So that agrees with what I thought.

So what is the difference, in terms of force, between what I have drawn - weight on a pad/disk sandwich on a table, and two opposing pistons - effectively replacing the table and the weight both exerting a force of 1N (10N :wink: ) ??

Roger
If you have a piston with an area of one square centimeter [how do I get superscripts in this place] supplied with hydraulic fluid at 100 kilo Pascals of pressure pressing down (with the cylinder in a frame fixed to the table), that would apply a force of 10N, through the pads and against the table, and the frame would also pull up on the table with 10N. And that would be like what you've drawn.

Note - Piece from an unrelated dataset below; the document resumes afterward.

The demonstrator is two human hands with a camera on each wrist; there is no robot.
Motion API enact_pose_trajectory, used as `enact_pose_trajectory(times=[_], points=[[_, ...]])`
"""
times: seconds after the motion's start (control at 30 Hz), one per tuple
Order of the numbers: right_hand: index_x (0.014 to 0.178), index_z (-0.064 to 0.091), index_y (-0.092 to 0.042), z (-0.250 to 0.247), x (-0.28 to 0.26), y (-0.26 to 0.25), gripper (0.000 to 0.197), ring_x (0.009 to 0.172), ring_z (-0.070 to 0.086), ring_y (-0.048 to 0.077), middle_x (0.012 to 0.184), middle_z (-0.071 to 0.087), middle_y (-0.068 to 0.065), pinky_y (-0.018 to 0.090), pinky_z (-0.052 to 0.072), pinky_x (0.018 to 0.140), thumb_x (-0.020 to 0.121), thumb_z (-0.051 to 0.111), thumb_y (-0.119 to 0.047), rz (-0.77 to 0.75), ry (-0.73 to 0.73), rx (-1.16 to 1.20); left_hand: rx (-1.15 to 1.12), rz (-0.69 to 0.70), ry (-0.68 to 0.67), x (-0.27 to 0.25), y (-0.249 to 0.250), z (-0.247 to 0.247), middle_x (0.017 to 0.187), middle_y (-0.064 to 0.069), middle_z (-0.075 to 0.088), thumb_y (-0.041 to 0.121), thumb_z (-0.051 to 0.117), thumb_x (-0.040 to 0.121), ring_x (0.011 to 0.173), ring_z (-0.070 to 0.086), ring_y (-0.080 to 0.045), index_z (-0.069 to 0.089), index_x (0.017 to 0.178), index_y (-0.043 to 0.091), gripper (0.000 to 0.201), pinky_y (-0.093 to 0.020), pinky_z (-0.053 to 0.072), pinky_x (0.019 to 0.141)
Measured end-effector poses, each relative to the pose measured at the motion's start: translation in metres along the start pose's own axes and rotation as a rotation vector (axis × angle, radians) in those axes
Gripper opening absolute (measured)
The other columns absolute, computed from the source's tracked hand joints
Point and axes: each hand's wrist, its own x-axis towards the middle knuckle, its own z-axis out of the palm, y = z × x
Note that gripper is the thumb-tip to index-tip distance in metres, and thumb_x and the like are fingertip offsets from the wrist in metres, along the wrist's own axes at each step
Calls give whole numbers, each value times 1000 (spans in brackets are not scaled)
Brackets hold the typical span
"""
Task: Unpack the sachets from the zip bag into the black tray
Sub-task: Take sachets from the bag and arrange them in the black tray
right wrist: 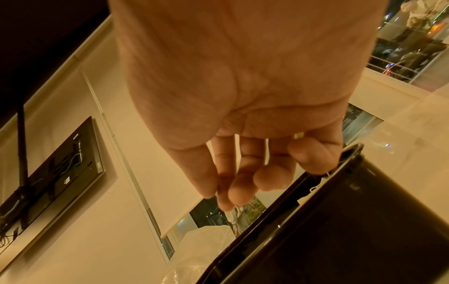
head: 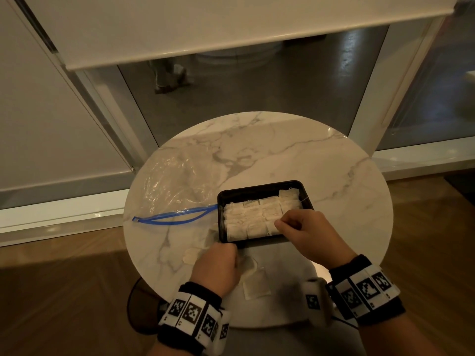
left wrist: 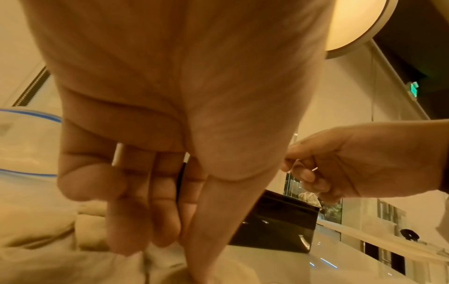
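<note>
A black tray (head: 257, 186) (left wrist: 274, 221) (right wrist: 364, 230) on the round marble table holds several white sachets (head: 252, 218) in rows. My right hand (head: 280, 223) (right wrist: 219, 194) hovers over its near right part, thumb and forefinger pinching a thin white sachet string. My left hand (head: 232, 253) (left wrist: 175, 255) is at the tray's near left corner, its curled fingers and thumb closing on a loose sachet (head: 248, 265) that lies on the table. The clear zip bag (head: 180, 181) (left wrist: 24, 144) with its blue zip lies flat to the left, its mouth open.
More loose sachets (head: 255, 287) lie on the marble table (head: 321, 163) near its front edge, one at the left (head: 191, 255). Beyond the table are glass panels, white frames and a lowered blind. Wooden floor surrounds the table.
</note>
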Motion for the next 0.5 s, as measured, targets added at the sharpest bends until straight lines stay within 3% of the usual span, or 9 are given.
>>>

But if you put another piston with the same 1 sq cm area and supplied with fluid at the same 100kPa pressure in another cylinder fixed to the table and pushing up underneath the bottom pad, that pushes up with an extra 10N. So the force on the table under the new cylinder is now 20N and the force on the two pads is 20N and the force from the frame holding the cylinder of the top piston pulling up in the table is 20N. That's because the force is the hydraulic pressure of 100kPa times the sum of the areas of the two pistons 2 x 1 sq cm. And that is 20N, not the 10N you had when you had one piston of 1 sq cm area and 100kPa of hydraulic pressure.

If you have a master cylinder of the same 1 square cm area, then, in both cases, there has to be a force of 10N on that. But there's some compliance from the pad in pressing at 10N, which means the piston has to move a bit in applying that force. So the master cylinder also has to move, and it moves twice as far with two pistons as with one. So, while it takes the same force, you move that force twice as far and do twice as much work with the 2 pistons as with one.

Graham
You've just stated that a 2 pot caliper provides twice the compresive force than a single piston sliding caliper when fed the same hydraulic pressure, contradicting your realisation that they provide the same clamping force for the same hydraulic pressure.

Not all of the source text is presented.